### WHAT THE TASK ASKS
In the material below, find each line holding the string "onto" and copy it.

### RECORDS SHOWN
━━━

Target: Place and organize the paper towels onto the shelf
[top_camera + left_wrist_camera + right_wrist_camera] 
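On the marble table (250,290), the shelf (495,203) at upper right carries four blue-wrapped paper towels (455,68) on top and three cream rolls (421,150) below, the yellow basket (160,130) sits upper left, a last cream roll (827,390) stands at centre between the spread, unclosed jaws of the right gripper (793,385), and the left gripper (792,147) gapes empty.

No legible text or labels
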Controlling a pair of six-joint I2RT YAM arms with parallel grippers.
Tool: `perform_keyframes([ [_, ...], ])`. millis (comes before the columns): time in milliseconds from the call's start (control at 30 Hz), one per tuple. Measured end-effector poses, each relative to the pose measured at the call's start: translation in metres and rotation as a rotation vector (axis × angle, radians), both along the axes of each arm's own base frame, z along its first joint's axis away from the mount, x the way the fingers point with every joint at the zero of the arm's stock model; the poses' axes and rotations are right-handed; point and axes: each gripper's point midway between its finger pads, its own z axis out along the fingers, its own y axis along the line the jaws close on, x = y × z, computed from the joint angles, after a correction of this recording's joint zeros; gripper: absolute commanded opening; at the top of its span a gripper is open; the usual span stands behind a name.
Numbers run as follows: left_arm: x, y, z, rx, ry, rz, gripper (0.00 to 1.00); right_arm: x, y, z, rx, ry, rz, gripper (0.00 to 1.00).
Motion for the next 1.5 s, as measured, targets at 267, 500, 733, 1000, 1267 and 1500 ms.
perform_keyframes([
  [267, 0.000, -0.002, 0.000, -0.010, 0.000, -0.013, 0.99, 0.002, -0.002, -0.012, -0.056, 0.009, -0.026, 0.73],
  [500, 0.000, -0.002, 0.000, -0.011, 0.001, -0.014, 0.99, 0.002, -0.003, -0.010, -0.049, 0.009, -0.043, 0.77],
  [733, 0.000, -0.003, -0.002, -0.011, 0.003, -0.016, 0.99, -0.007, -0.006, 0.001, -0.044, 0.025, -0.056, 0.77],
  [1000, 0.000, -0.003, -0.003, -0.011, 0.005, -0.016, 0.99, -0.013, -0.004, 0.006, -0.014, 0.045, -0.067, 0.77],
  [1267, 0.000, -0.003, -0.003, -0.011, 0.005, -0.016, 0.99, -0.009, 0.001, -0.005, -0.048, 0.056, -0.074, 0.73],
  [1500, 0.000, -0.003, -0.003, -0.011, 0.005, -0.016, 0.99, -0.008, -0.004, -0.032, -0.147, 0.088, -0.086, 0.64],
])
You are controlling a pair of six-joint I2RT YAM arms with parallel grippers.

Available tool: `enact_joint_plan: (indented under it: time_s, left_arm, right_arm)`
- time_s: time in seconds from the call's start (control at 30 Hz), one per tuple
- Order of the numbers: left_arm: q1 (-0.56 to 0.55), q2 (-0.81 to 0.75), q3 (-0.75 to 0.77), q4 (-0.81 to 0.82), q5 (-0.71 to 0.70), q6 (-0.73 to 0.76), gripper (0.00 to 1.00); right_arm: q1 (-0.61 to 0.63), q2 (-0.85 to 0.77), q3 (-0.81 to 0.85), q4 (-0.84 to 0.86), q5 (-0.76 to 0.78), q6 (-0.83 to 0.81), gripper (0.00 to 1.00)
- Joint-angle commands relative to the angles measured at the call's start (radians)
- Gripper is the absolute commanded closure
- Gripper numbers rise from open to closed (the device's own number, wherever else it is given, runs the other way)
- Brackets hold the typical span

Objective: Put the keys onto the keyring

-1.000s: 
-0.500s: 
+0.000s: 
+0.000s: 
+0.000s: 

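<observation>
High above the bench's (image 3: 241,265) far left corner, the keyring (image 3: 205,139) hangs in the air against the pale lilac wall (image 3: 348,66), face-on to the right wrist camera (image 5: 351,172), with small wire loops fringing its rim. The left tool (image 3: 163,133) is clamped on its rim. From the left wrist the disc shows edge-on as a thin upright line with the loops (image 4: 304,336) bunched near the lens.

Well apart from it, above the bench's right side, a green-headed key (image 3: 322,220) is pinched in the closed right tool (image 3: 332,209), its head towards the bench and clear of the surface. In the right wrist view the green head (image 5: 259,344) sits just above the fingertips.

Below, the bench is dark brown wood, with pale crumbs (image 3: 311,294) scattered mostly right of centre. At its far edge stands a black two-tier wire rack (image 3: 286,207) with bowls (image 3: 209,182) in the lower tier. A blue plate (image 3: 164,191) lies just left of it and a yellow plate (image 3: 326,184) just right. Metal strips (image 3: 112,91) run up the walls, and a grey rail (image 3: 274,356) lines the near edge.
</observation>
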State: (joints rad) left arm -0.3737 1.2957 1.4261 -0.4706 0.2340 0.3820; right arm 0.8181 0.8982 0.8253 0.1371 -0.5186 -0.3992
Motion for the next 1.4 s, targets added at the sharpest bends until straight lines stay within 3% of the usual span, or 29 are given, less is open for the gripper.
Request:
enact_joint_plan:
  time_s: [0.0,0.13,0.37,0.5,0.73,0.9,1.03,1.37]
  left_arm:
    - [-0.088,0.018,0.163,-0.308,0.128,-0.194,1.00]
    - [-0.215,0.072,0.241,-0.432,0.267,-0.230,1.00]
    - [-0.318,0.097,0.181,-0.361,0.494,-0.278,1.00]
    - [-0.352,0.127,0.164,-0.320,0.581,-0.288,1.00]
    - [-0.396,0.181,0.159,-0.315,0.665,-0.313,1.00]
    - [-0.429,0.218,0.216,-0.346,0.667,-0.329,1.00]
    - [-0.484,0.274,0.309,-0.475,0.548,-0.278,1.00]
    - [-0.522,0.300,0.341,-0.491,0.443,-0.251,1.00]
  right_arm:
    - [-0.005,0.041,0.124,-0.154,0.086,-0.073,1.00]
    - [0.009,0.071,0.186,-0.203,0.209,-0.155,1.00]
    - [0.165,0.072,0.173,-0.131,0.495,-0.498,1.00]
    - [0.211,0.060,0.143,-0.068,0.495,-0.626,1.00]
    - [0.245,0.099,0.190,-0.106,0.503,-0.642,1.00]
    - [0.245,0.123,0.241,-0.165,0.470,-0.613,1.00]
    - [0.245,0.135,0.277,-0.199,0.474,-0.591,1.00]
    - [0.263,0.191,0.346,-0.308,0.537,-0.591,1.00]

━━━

### YOUR RESPONSE
Target: Place and organize the paper towels onto the shelf
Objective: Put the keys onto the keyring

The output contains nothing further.